Thursday, February 13, 2020

MongoDB 4.2 Hybrid Index Build

Earlier -
  Foreground Index Build - Most performant but locks entire database for duration of index build. No reads/writes are permitted.
  Background Index Build - Non-performant. Incremental approach. Periodically locks database, but yields to incoming read/write operations. If the index is larger than available RAM, background index can take much longer than foreground index.
Another downside is that index structure resulting from background build is worse than the index structure resulting from a foreground build.

Hybrid Index Build - Best of both worlds. Performance of foreground index build and the non-locking property of background index build.
Index structure remains unchanged.

Under the hood

Every data collection in WiredTiger is called Table. All collection files, index files in the db path are supported in WT by table objects.

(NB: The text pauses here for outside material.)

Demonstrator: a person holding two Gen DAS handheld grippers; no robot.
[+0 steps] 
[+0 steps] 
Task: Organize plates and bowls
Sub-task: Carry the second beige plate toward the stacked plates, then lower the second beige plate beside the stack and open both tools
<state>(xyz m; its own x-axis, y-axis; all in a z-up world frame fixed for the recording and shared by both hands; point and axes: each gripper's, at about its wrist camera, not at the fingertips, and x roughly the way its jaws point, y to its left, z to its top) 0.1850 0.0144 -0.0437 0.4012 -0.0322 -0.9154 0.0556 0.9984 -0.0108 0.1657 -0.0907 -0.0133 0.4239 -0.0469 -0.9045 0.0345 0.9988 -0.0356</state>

collection-4--7758868473387840549.wt
collection-6--6388518888314681728.wt
index-1--6388518888314681728.wt
index-1--7758868473387840549.wt

Aside from clearly identifiable collection and index table files, there are some internal tables used by MongoDB to write index keys during index build and a temporary WT table that is used to accommodate some writes that need to be staged before being inserted in the expected collection or index table.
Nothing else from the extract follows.